May 10, 2012 0 Share

Glimmers Like Gold


Sepia photo of brother and sister with faces together, eyes aligned.
iStockphoto

“It's crazy,” my best friend Tam said, smiling that mysterious, soon-to-be-a-mom-for-the-second-time smile. “Whenever I try to imagine what he or she will be like, I envision an exact duplicate of [our son]. Of course, that's ridiculous, but it's hard to imagine that they'll be their own new person, someone we could never have anticipated.” 

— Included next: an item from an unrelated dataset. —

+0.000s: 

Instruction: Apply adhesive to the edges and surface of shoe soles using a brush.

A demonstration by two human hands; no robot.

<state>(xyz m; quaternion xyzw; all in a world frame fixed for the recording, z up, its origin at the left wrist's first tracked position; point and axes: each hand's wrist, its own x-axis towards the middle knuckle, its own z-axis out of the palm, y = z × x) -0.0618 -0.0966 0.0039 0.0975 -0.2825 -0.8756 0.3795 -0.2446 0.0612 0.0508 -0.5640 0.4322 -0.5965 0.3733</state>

I replied, “Yes … it must be wild for you to be getting ready to meet a new member of your family, and for [your son] to be meeting his new sibling. Willie and I are so different, and yet, there are these small, striking similarities that I encounter every now and then.” 

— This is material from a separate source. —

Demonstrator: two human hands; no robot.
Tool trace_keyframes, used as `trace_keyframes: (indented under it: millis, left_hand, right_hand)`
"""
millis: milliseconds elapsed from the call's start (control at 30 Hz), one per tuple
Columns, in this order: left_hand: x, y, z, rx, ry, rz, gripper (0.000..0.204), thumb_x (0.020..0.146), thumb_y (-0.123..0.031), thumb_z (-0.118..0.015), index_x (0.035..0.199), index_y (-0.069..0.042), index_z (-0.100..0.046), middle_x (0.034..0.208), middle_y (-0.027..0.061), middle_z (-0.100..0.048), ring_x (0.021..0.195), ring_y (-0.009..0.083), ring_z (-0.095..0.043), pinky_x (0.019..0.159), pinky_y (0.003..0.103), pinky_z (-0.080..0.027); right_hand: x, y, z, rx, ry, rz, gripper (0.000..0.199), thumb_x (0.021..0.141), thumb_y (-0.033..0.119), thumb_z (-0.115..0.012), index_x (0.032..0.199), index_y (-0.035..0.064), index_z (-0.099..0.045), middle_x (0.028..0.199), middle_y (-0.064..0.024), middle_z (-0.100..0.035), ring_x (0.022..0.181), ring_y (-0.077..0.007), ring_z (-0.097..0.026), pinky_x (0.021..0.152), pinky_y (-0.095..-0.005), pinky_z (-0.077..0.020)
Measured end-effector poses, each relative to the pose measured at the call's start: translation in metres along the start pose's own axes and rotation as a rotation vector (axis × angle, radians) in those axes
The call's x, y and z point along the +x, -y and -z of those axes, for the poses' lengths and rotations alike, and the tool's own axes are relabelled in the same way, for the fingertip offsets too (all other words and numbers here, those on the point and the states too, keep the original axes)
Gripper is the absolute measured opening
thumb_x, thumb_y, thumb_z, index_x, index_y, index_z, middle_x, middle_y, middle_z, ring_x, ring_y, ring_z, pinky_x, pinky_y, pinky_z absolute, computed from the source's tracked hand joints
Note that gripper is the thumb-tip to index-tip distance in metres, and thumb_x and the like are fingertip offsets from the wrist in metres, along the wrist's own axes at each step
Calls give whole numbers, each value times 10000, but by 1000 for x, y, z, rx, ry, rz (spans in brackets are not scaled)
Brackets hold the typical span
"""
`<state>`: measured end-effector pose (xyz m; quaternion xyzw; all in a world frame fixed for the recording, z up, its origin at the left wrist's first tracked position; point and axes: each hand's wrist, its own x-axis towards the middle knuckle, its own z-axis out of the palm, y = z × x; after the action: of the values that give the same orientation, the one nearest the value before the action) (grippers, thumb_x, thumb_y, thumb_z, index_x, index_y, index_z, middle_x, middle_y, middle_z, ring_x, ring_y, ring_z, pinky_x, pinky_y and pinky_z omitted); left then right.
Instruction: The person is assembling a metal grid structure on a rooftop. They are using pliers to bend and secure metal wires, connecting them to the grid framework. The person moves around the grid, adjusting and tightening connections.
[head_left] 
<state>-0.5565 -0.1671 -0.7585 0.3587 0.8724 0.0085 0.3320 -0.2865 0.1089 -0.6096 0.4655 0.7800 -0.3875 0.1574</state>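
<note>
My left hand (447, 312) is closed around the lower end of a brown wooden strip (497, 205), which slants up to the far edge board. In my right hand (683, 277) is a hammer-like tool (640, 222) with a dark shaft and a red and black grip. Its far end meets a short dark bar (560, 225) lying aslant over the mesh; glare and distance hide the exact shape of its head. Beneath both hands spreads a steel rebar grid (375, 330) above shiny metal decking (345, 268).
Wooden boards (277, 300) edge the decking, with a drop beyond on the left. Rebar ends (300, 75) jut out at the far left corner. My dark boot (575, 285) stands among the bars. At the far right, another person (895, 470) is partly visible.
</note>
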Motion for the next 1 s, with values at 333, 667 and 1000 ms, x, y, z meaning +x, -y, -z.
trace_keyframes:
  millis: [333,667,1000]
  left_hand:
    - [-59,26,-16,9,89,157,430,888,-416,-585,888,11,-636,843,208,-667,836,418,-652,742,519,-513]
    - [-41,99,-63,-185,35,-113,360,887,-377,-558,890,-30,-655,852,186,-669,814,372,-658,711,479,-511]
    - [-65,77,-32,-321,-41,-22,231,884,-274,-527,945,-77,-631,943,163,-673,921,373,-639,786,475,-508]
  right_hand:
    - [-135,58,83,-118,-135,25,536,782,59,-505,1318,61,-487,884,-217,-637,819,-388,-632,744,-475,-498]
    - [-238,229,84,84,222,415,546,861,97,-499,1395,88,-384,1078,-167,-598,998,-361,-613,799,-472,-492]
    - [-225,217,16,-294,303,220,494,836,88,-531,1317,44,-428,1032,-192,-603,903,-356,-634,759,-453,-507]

And I told her the story of what had happened the night before. I'd been talking on the phone with my mom, coordinating birthday gifts for my dad and brother, so that I didn't end up giving them duplicates of anything they already owned. Willie's 25th birthday is coming up, and I wanted to get him something that would bring a smile to his face. I chose a pocket guide to dog breeds, since Willie loves to learn about canines. (I also wanted something thoughtful yet inexpensive, since Willie's been known to tear apart even his favorite books when he's having an out-of-control episode.) 

As we were wrapping up our conversation, my mom put Willie on the phone. Willie and I talk on the phone every week, so that he can practice his conversational skills and so that we can keep in touch. 

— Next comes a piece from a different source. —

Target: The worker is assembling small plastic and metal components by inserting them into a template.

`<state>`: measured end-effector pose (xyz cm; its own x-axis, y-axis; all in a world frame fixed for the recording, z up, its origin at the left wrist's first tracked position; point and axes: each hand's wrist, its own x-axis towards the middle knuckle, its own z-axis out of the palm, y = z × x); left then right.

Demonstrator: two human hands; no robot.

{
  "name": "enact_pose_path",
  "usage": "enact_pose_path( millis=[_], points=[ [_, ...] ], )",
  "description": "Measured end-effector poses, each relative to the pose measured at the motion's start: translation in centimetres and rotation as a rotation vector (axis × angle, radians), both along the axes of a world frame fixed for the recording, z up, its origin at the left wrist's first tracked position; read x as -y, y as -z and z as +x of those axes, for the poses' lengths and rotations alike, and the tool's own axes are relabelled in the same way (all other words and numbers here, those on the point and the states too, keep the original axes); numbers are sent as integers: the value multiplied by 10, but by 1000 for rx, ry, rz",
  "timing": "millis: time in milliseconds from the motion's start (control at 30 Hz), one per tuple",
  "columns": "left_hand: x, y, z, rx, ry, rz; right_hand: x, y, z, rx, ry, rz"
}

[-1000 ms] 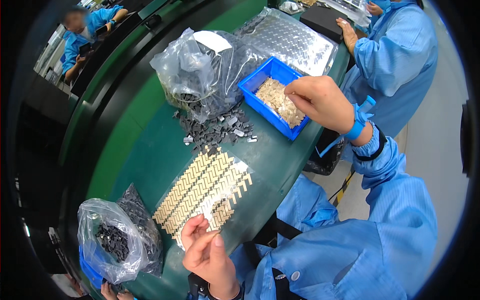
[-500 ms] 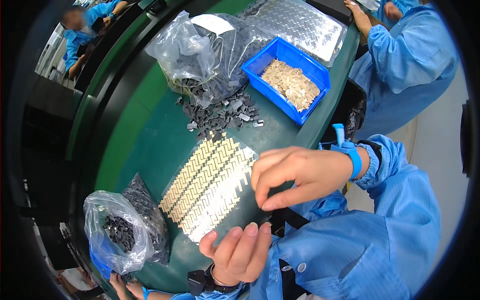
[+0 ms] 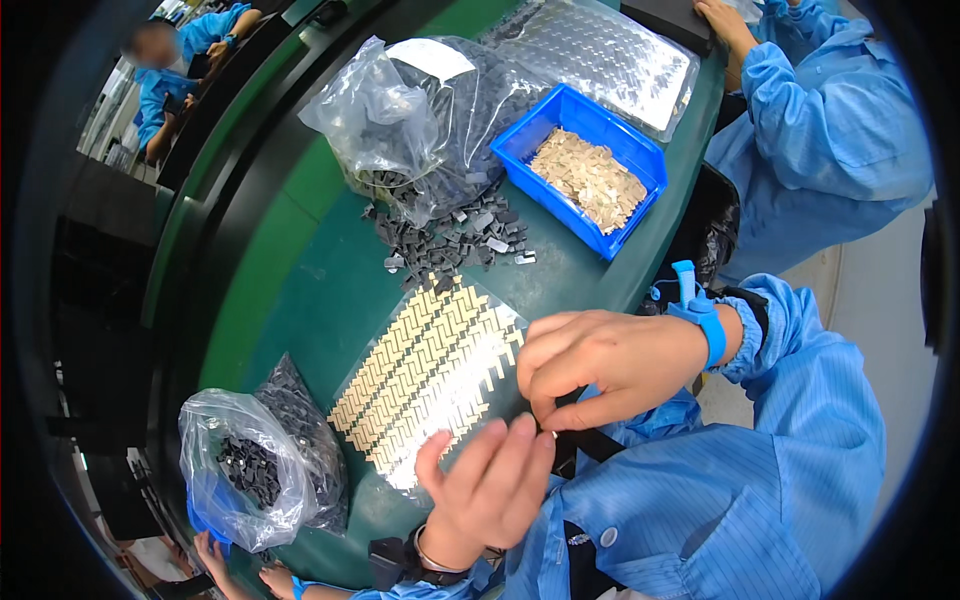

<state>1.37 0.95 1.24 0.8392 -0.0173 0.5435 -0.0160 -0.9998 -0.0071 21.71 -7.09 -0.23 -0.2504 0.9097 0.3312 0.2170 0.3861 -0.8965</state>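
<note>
At table edge, your right hand (image 3: 600, 365) pinches something tiny, hidden by fingertips; left hand (image 3: 490, 480) is loose-fingered beside the sheet of tan strips (image 3: 430, 375). Likely light, thin, bendable: pinch by edges, don't crease.

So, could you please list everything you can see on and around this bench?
table: one, green, under everything
blue bin: one, holds tan parts, far right
tan parts: many, inside the bin
large clear bag: one, dark parts inside, far centre
loose dark parts: a heap, grey-black, below that bag
sheet of tan strips: one, centre, rows
small clear bag: one, dark parts, near left
bubble wrap: one, silvery, far right
co-workers: blue coats, top left, top right
left hand: near sheet edge
right hand: blue wristband, fingers pinched
</note>
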Motion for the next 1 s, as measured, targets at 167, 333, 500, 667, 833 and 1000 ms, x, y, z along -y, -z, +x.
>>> enact_pose_path(
  millis=[167, 333, 500, 667, 833, 1000],
  points=[
    [-36, -2, 29, -20, -202, -356, 5, 0, 9, -29, 469, 96],
    [-88, 28, 69, -10, -284, -363, 8, 3, 4, -163, 576, 57],
    [-93, 50, 88, -128, -326, -443, 14, 6, 6, -153, 607, 46],
    [-90, 55, 84, -59, -336, -489, 16, 10, 4, -190, 626, 24],
    [-47, 4, 51, 44, -309, -867, 9, 19, -16, -487, 663, 79],
    [-4, -9, 2, 202, -175, -1866, 6, 28, -47, -853, 486, -5]
  ],
)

“Hi, Willie!” I said, happily surprised.

“Hi, Caroline!” he said, mirroring my upbeat tone. (I've noticed that Willie tends to match his tone to mine, taking his cues from my greeting.) 

As always, my mind raced as I tried to think of questions that were concrete enough not to confuse Willie, but which were not yes-or-no queries. We ran through our usual repertoire, and then I said, “Did you have your piano lesson on Monday?” 

“Yes...” he trailed off. I could feel that I was losing his attention, so I blurted out another question.

“What songs did you play on the piano today?” (Willie practices the piano every day, soon after his bus drops him off from work.)

“’Easy Rider’ … and ‘Rhapsody’ …” his voice faded out again.

“Great! Willie, you're so good at both of those. Which one is your favorite?”

Instead of answering in words, he started singing a few bars, oh-so-slightly off key, “Da da DA, dada da DA da.” 

I cracked up. I had no idea what he was singing, but I was thrilled that he was singing for me, that he was trying to help me understand. I thought our mom had prompted him to sing the notes, to remind me of the tune, and I made a mental note to thank her for that. But something else was tugging at me too, a memory, a sense of deja-vu … but I brushed it aside, and focused on asking Willie a few more questions. 

Soon after, Willie and I said our goodbyes, and he handed the phone back to my mom. She, too, was laughing at his antics.

“That's so funny how he sang to you!” she said.

“Wait,” I paused, “You didn't prompt him to do that? I thought you had!”

“No!” she exclaimed, “That was all him.” 

It hit me: I'd done the same thing a few hours earlier. My husband had been playing his guitar, and a certain chord progression had made me sit up and say, “That's just like one of the themes from Gilmore Girls! Da Da, Da Da, Daaaa-Daaaa.” My husband rai sed his eyebrows at my atonal singing, and continued strumming away. 

It was such a small moment, but it helped me to see: There are things that only our siblings understand. As challenging as our connection can become, there are moments when we do relate to one another like no one else … times that glimmer like gold for me.